Celebração e compromisso com a vida cristã 
    Assim como a Liturgia celebra e atualiza o Mistério, os celebrantes que participam da Liturgia se comprometem com o que celebram assumindo atitudes da Salvação, do Reino de Deus e do Evangelho e são iniciados no projeto divino pela pedagogia mistagógica. Iniciados na linguagem litúrgica do Mistério. Eu trato deste aspecto no meu curso de PLP – Pastoral Litúrgica Paroquial considerando que a PLP existe para que, de modo organizado e planejado, possa alcançar o melhor em todas as dimensões da Liturgia, principalmente favorecer nos celebrantes a possibilidade de se deixarem formar pela Liturgia no processo mistagógico. 

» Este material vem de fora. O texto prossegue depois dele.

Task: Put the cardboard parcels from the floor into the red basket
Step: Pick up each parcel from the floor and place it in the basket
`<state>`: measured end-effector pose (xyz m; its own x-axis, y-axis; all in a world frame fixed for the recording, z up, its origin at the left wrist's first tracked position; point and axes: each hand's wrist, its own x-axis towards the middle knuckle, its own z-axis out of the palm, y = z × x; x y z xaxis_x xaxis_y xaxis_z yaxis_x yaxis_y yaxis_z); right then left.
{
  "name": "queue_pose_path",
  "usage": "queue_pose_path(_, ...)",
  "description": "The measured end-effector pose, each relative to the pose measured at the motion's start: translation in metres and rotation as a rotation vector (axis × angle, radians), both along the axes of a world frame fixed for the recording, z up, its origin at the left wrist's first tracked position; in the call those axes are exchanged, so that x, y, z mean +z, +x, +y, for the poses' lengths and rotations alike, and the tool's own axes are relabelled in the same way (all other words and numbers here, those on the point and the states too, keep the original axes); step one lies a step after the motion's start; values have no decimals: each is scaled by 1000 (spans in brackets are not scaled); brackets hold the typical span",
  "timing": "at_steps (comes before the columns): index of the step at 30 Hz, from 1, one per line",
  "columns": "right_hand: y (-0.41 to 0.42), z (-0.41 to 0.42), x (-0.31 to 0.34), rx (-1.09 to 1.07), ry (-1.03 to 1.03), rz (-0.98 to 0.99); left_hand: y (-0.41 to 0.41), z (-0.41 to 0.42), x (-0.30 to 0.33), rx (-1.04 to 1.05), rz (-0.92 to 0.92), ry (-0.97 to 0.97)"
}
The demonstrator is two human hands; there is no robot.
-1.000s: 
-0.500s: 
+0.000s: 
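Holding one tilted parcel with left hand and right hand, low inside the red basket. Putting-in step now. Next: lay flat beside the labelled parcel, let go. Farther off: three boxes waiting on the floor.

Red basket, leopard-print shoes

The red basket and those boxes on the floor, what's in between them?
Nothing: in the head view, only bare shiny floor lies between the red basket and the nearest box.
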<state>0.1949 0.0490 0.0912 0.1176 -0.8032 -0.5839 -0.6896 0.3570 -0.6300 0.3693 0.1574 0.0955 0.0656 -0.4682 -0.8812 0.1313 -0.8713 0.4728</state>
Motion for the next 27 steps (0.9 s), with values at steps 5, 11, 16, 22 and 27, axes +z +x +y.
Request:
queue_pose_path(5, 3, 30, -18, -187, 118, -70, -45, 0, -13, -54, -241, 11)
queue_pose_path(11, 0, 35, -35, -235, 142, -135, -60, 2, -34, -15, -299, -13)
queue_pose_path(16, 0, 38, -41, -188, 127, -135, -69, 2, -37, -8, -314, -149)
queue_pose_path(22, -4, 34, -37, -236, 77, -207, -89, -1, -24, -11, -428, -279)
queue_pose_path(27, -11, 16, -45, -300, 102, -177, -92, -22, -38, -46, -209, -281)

    O mistagogo Francisco, desse modo, introduz os celebrantes no Mistério da Liturgia pelo aprofundamento em vista de acolher a Liturgia como momento no qual participamos da Salvação. Isto pode ser melhor compreendido no número 61, onde o Papa deixa claro que a Liturgia “sempre foi a fonte primária da espiritualidade cristã” (DD 61). O modo de ser a “fonte primária da espiritualidade cristã” é aquele mistagógico, proposto pela pedagogia mistagógica desde os primeiros séculos da Igreja. 

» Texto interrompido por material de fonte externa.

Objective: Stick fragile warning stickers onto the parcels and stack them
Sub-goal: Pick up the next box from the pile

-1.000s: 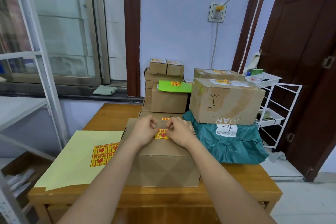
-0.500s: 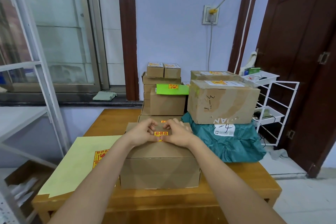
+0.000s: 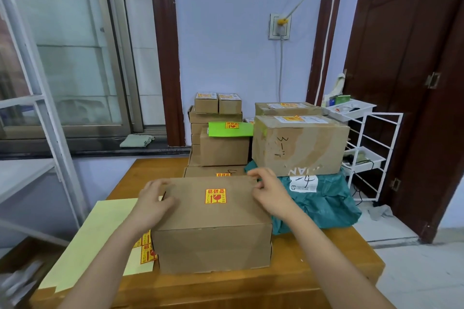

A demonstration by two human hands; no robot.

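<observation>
Indoors — wooden table (image 3: 313,281), lilac wall (image 3: 238,32).

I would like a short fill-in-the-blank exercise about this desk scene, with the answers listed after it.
1. The fragile sticker sits on the ____ face of the front box.
2. The left hand rests on the box's ____ edge.
3. The big box marked 3-7 stands on a ____ bag.
4. The sticker sheet lies on the ____.

Answers: top; left; green; table
</observation>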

    O processo mistagógico não se concentra no conhecimento do que é cada momento ou cada símbolo ou cada rito que compõem uma celebração Litúrgica, mas em iniciar e introduzir o celebrante no Mistério celebrado para que possa ter um real envolvimento existencial, envolvimento com a própria vida, com toda a existência em vista da “conformação a Cristo” (DD 41). Sobre isso, neste mesmo DD 41, Papa Francisco deixa claro que a Liturgia tem uma dimensão pedagógica que, embora não seja a de principal importância, não pode ser prescindida. E isso vale especialmente e necessariamente para os nossos tempos. 

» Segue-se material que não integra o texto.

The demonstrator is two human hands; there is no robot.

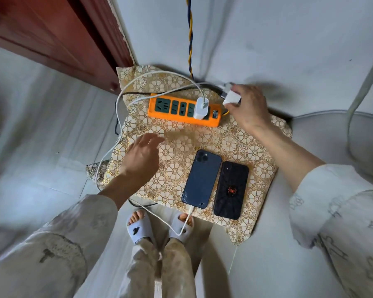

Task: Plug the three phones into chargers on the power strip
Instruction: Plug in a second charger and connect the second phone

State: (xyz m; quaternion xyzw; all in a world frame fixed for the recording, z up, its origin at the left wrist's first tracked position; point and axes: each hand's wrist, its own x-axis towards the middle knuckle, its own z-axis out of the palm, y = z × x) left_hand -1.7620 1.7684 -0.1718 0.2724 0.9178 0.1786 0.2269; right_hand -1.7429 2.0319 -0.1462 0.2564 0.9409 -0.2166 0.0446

    Esta é uma proposta que procuro desenvolver e aprofundar, nos limites do curso de PLP, com os cursistas. A Pastoral Litúrgica é uma dimensão da Liturgia e, no contexto da PLP, a formação da vida cristã também se configura como uma dimensão. Trata-se, bem entendido, de uma dimensão que merece ser considerada com cuidado e atenção em nossos tempos. Como os mistagogos dos primeiros séculos da Igreja, que na Liturgia e através da Liturgia, ensinavam a arte de viver a fé cristã no caminho do discipulado, assim Francisco quer que a Liturgia seja escola da vida cristã, como dizia São Paulo VI. Escola da vida cristã que sempre se realiza — alcança um de seus objetivos — no discipulado e na configuração a Cristo. Como dizia, este é um tema central meu curso de PLP, que poderá ser acessado no site do SAL - Serviço de Animação Litúrgica no endereço www.liturgia.pro.br ou entrando em contato conosco pelo e-mail: liturgia@liturgia.pro.br 
    Talvez, você esteja se perguntando: como é algo que contém um certo grau de profundidade, como os celebrantes podem compreender isso? Aqui, podemos um motivo derivante da Carta Apostólica de Papa Francisco Desiderio Desideravi: a importância da formação litúrgica na vida dos celebrantes. E para que a formação seja efetiva, é importante que a PLP - Pastoral Litúrgica Paroquial - tenha um programa formativo, não apenas intelectual, mas experiencial. Na prática, não se trata de uma mudança de modo, mas de um modo novo e diferente de participar e comungar a vida divina na Liturgia. E quando isto é considerado, começa-se a compreender a Liturgia como fonte e cume de todas as atividades da Igreja (SC 10).